At the time this movie came out in Japan, Erika Sawajiri was still one of the country’s beloved teen actresses. Her sulking scandal at a press conference for the movie Closed Note would curtail her career for a good couple of years. The Japanese people which had made it clear through polls in various magazines that Sawajiri was public enemy number one are at last willing to accept her back from the wilderness and her latest movie Helter Skelter has garnered plenty of positive reviews. Erika looks so young and pretty in her role in this movie but she doesn’t have a lot to do though. Unlike Shiro where we get some background to his character, there’s none to Erika’s role. Noriko is a likeable character at first but it’s easy for the viewer to turn against her once she breaks Shiro’s heart. You wonder if she only latched on to Shiro just because he was conveniently available after coming from quite a rocky relationship. Yuya Yagira is fine as Shiro. He displays an innocent and boyish charm about him – then again his character is quite naive in love.

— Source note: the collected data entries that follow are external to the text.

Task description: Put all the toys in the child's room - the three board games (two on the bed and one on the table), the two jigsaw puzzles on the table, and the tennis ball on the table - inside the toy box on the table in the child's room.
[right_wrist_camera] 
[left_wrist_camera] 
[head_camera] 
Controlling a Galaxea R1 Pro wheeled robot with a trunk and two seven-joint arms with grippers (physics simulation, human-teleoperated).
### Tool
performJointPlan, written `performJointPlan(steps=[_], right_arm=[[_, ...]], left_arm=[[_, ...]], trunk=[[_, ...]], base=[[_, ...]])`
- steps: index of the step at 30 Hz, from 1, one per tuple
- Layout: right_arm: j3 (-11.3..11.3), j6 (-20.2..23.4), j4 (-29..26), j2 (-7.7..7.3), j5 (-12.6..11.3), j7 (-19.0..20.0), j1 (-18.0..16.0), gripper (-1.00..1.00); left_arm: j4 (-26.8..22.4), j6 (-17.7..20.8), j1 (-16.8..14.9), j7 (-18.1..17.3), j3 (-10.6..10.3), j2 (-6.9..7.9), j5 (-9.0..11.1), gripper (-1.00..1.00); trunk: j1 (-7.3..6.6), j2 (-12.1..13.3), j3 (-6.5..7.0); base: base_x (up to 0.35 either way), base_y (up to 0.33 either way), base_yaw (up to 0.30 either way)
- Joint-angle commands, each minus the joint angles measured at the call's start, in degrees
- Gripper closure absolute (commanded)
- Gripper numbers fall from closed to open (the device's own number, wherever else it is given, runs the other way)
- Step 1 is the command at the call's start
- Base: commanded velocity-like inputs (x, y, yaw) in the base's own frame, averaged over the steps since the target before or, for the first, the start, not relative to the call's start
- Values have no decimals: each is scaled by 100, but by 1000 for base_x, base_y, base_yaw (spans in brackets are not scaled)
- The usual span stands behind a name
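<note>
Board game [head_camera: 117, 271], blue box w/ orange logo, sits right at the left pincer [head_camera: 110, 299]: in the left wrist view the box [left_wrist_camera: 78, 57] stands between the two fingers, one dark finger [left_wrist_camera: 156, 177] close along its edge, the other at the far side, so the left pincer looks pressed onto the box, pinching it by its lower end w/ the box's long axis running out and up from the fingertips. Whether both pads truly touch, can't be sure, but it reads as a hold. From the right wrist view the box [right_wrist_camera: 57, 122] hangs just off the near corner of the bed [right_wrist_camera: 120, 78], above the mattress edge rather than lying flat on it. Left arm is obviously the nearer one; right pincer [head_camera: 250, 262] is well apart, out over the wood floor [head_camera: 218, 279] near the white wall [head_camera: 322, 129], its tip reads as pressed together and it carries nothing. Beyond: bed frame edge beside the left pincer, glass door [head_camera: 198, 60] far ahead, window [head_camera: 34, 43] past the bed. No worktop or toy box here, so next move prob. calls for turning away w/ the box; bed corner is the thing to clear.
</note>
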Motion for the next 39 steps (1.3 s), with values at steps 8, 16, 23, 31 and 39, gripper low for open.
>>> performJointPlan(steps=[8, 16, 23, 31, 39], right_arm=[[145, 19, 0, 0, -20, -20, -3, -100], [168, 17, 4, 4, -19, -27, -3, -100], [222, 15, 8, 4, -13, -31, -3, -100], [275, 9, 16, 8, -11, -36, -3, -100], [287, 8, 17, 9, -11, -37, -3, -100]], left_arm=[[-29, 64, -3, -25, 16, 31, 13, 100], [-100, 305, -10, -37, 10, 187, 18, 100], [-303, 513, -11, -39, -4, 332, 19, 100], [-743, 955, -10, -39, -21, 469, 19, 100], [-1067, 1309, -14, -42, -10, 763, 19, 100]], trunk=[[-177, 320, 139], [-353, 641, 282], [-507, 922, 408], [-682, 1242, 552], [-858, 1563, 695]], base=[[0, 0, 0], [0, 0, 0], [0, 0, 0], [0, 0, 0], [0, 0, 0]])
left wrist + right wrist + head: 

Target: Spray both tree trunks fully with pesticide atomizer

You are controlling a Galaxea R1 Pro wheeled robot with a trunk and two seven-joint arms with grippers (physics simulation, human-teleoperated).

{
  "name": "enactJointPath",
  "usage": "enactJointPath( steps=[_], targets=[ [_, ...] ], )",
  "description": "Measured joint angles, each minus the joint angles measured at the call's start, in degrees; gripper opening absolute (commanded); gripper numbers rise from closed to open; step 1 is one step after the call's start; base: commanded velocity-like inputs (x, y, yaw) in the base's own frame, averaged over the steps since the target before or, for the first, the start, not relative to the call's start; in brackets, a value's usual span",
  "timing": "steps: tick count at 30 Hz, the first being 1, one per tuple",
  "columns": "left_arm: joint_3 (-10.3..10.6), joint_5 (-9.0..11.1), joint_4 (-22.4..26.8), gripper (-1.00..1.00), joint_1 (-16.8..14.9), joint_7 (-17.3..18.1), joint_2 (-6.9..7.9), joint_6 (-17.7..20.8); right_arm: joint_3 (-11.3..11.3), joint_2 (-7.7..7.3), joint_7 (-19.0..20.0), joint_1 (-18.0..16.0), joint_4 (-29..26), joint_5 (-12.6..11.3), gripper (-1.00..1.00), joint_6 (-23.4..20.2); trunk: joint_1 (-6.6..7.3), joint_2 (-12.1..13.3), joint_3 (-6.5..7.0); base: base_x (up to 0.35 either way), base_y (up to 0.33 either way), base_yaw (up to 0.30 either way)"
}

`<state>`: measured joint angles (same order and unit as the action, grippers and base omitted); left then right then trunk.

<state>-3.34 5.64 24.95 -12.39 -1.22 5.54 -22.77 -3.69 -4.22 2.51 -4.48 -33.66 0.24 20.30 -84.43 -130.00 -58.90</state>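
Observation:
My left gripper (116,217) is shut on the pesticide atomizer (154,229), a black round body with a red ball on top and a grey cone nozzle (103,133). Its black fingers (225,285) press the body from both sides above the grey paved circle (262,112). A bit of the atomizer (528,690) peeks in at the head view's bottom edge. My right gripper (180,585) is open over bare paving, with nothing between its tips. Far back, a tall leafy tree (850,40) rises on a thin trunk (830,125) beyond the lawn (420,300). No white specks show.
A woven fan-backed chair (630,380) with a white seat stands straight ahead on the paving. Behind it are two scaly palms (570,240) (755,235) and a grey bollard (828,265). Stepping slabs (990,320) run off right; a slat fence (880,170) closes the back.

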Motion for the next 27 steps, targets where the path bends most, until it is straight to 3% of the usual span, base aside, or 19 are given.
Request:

I wouldn’t say his performance is special or anything but he does more than enough to make us care for him during his troubled times. Perhaps the best character in the movie is Shiro’s grandmother. A 70 year old free-loving, eccentric hippy who runs a bar and has a young toy boy as her lover. Mari Natsuki is brilliant and steals nearly every scene she’s in.

Although the movie runs just a touch over 2 hours, it’s never boring and the story is actually quite good. It kept me glued to the screen. The awesome soundtrack which features Oasis was fantastic and made me smile.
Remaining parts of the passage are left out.